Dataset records
'''

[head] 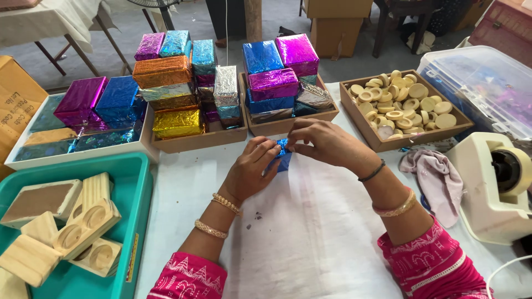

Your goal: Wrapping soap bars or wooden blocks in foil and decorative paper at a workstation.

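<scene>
A: What are your hands on?

B: Your left hand [250, 169] and right hand [321, 141] meet at the middle of the frame, both pinched on a small blue foil block [282, 158]. The fingertips close on its top, where the foil is being folded. The block sits on the white cloth [310, 232] covering the table.

A: What lies around them?

B: Just above your hands, two brown trays [188, 143] hold stacks of wrapped blocks [280, 83] in blue, purple, orange, gold and silver foil. Upper left, a white tray [33, 160] holds more of them. Upper right, a tray of pale wooden rings [402, 105] sits just beside a clear plastic bin [487, 88].

A: And toward the edges?

B: At the right, a pink rag [438, 182] lies near your right forearm, touching a cream tape dispenser [493, 188]. At the lower left, a teal tub [136, 221] holds bare wooden blocks [83, 227] with round hollows.
</scene>
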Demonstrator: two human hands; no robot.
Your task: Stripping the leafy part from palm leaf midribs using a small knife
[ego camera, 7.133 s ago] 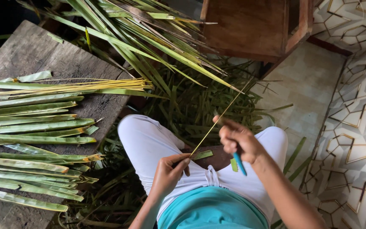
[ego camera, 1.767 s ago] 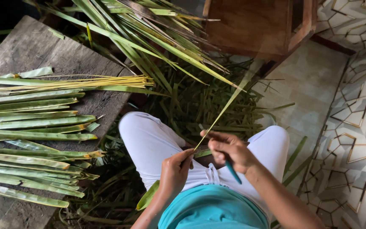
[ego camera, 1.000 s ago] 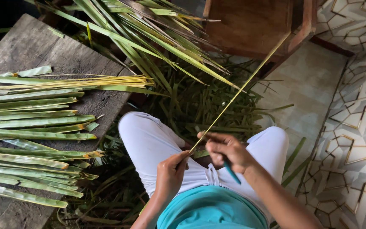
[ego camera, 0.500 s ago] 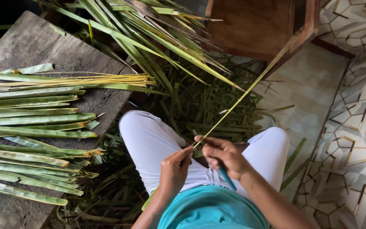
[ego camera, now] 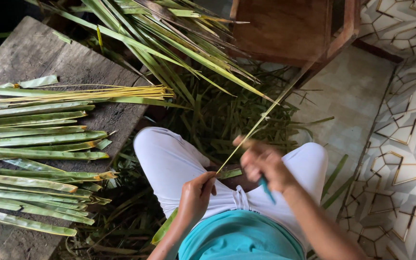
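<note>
Seated above a litter of palm leaves, we pinch the near end of a thin yellow-green leaf rib (ego camera: 258, 121) in the left hand (ego camera: 196, 195), fingertips pressed together on it over the lap. The right hand (ego camera: 262, 161), blurred in motion, closes its grip on a small blue-handled knife (ego camera: 266, 187) and rides against the rib a little farther up. From there the rib runs slanting away toward the wooden stool (ego camera: 285, 29).

What could go wrong, as we judge it: the blade works close to the left fingers and right above the white trousers (ego camera: 169, 159), so a slip along the slick rib could nick skin or cloth. Too hard a pull could snap the rib or tear it from the pinch.

Room is tight ahead. The rib's far tip reaches close to the stool's lower edge, and a heap of long leaves (ego camera: 169, 43) crowds the ground between stool and knees. At our left, a wooden board (ego camera: 39, 53) carries stripped green blades (ego camera: 34, 144) laid side by side, with a bundle of finished yellow ribs (ego camera: 97, 94) near its far edge; some blade tips overhang the board's right edge beside the left knee. The tiled floor (ego camera: 357, 96) at right lies more open.
</note>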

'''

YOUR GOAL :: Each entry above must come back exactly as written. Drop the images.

YOUR RESPONSE ::
[head] 

Your goal: Wrapping soap bars or wooden blocks in foil and decorative paper at a workstation.

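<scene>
A: What are your hands on?

B: Your left hand [250, 169] and right hand [321, 141] meet at the middle of the frame, both pinched on a small blue foil block [282, 158]. The fingertips close on its top, where the foil is being folded. The block sits on the white cloth [310, 232] covering the table.

A: What lies around them?

B: Just above your hands, two brown trays [188, 143] hold stacks of wrapped blocks [280, 83] in blue, purple, orange, gold and silver foil. Upper left, a white tray [33, 160] holds more of them. Upper right, a tray of pale wooden rings [402, 105] sits just beside a clear plastic bin [487, 88].

A: And toward the edges?

B: At the right, a pink rag [438, 182] lies near your right forearm, touching a cream tape dispenser [493, 188]. At the lower left, a teal tub [136, 221] holds bare wooden blocks [83, 227] with round hollows.
</scene>
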Demonstrator: two human hands; no robot.
Your task: Stripping the leafy part from palm leaf midribs using a small knife
[ego camera, 7.133 s ago] 
[ego camera, 1.767 s ago] 
[ego camera, 1.000 s ago] 
[ego camera, 0.500 s ago] 
[ego camera, now] 
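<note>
Seated above a litter of palm leaves, we pinch the near end of a thin yellow-green leaf rib (ego camera: 258, 121) in the left hand (ego camera: 196, 195), fingertips pressed together on it over the lap. The right hand (ego camera: 262, 161), blurred in motion, closes its grip on a small blue-handled knife (ego camera: 266, 187) and rides against the rib a little farther up. From there the rib runs slanting away toward the wooden stool (ego camera: 285, 29).

What could go wrong, as we judge it: the blade works close to the left fingers and right above the white trousers (ego camera: 169, 159), so a slip along the slick rib could nick skin or cloth. Too hard a pull could snap the rib or tear it from the pinch.

Room is tight ahead. The rib's far tip reaches close to the stool's lower edge, and a heap of long leaves (ego camera: 169, 43) crowds the ground between stool and knees. At our left, a wooden board (ego camera: 39, 53) carries stripped green blades (ego camera: 34, 144) laid side by side, with a bundle of finished yellow ribs (ego camera: 97, 94) near its far edge; some blade tips overhang the board's right edge beside the left knee. The tiled floor (ego camera: 357, 96) at right lies more open.
</note>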

There is nothing more to add to the answer.